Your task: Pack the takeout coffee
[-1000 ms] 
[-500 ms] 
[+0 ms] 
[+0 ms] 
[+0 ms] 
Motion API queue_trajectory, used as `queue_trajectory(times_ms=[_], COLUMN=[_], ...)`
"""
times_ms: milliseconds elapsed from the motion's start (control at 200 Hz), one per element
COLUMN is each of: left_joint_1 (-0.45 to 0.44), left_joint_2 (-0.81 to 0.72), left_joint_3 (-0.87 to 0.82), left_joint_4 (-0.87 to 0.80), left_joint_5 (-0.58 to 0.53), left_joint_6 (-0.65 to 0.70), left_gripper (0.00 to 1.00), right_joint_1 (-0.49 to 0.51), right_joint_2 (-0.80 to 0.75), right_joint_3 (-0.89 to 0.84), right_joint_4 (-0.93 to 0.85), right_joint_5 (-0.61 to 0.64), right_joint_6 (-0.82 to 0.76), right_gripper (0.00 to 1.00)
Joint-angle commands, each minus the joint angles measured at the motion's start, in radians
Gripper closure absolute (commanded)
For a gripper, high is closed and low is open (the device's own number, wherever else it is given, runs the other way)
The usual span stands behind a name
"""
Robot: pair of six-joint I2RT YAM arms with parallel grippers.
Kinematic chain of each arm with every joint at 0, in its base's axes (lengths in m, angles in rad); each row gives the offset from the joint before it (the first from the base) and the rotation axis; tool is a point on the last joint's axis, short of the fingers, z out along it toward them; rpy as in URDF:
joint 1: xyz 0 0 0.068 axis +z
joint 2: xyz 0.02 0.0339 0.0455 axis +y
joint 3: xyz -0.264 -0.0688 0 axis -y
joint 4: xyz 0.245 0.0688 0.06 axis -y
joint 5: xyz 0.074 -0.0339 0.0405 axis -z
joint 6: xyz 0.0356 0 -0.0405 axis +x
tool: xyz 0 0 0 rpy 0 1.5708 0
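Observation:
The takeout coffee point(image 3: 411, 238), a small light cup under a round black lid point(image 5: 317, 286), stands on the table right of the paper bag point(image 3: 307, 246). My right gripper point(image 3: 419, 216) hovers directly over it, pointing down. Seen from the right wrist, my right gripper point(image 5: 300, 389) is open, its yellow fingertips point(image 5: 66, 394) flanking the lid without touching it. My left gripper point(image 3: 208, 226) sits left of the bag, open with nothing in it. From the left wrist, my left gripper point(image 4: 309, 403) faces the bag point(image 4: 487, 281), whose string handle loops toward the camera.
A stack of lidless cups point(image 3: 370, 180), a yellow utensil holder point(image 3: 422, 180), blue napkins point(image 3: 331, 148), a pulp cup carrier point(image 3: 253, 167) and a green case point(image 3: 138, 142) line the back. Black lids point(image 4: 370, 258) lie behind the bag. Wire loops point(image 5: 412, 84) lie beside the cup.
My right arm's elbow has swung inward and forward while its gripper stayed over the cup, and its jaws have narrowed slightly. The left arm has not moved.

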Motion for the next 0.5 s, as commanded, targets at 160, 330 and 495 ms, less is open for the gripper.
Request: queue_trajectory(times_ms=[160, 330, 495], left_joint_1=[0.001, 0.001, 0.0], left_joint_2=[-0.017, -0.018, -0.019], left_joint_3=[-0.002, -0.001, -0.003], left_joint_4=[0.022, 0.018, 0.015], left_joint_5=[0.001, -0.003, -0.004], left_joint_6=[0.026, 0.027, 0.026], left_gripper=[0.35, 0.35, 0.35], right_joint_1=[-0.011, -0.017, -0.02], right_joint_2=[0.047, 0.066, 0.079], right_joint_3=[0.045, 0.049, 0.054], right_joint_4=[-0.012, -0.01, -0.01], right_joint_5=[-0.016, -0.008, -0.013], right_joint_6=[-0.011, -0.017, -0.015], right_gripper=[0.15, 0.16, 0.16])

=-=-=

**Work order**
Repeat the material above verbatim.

**Your solution**
Your task: Pack the takeout coffee
[-1000 ms] 
[-500 ms] 
[+0 ms] 
[+0 ms] 
[+0 ms] 
Motion API queue_trajectory, used as `queue_trajectory(times_ms=[_], COLUMN=[_], ...)`
"""
times_ms: milliseconds elapsed from the motion's start (control at 200 Hz), one per element
COLUMN is each of: left_joint_1 (-0.45 to 0.44), left_joint_2 (-0.81 to 0.72), left_joint_3 (-0.87 to 0.82), left_joint_4 (-0.87 to 0.80), left_joint_5 (-0.58 to 0.53), left_joint_6 (-0.65 to 0.70), left_gripper (0.00 to 1.00), right_joint_1 (-0.49 to 0.51), right_joint_2 (-0.80 to 0.75), right_joint_3 (-0.89 to 0.84), right_joint_4 (-0.93 to 0.85), right_joint_5 (-0.61 to 0.64), right_joint_6 (-0.82 to 0.76), right_gripper (0.00 to 1.00)
Joint-angle commands, each minus the joint angles measured at the motion's start, in radians
Gripper closure absolute (commanded)
For a gripper, high is closed and low is open (the device's own number, wherever else it is given, runs the other way)
The usual span stands behind a name
"""
Robot: pair of six-joint I2RT YAM arms with parallel grippers.
Kinematic chain of each arm with every joint at 0, in its base's axes (lengths in m, angles in rad); each row gives the offset from the joint before it (the first from the base) and the rotation axis; tool is a point on the last joint's axis, short of the fingers, z out along it toward them; rpy as in URDF:
joint 1: xyz 0 0 0.068 axis +z
joint 2: xyz 0.02 0.0339 0.0455 axis +y
joint 3: xyz -0.264 -0.0688 0 axis -y
joint 4: xyz 0.245 0.0688 0.06 axis -y
joint 5: xyz 0.074 -0.0339 0.0405 axis -z
joint 6: xyz 0.0356 0 -0.0405 axis +x
tool: xyz 0 0 0 rpy 0 1.5708 0
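Observation:
The takeout coffee point(image 3: 411, 238), a small light cup under a round black lid point(image 5: 317, 286), stands on the table right of the paper bag point(image 3: 307, 246). My right gripper point(image 3: 419, 216) hovers directly over it, pointing down. Seen from the right wrist, my right gripper point(image 5: 300, 389) is open, its yellow fingertips point(image 5: 66, 394) flanking the lid without touching it. My left gripper point(image 3: 208, 226) sits left of the bag, open with nothing in it. From the left wrist, my left gripper point(image 4: 309, 403) faces the bag point(image 4: 487, 281), whose string handle loops toward the camera.
A stack of lidless cups point(image 3: 370, 180), a yellow utensil holder point(image 3: 422, 180), blue napkins point(image 3: 331, 148), a pulp cup carrier point(image 3: 253, 167) and a green case point(image 3: 138, 142) line the back. Black lids point(image 4: 370, 258) lie behind the bag. Wire loops point(image 5: 412, 84) lie beside the cup.
My right arm's elbow has swung inward and forward while its gripper stayed over the cup, and its jaws have narrowed slightly. The left arm has not moved.
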
Motion for the next 0.5 s, as commanded, targets at 160, 330 and 495 ms, less is open for the gripper.
Request: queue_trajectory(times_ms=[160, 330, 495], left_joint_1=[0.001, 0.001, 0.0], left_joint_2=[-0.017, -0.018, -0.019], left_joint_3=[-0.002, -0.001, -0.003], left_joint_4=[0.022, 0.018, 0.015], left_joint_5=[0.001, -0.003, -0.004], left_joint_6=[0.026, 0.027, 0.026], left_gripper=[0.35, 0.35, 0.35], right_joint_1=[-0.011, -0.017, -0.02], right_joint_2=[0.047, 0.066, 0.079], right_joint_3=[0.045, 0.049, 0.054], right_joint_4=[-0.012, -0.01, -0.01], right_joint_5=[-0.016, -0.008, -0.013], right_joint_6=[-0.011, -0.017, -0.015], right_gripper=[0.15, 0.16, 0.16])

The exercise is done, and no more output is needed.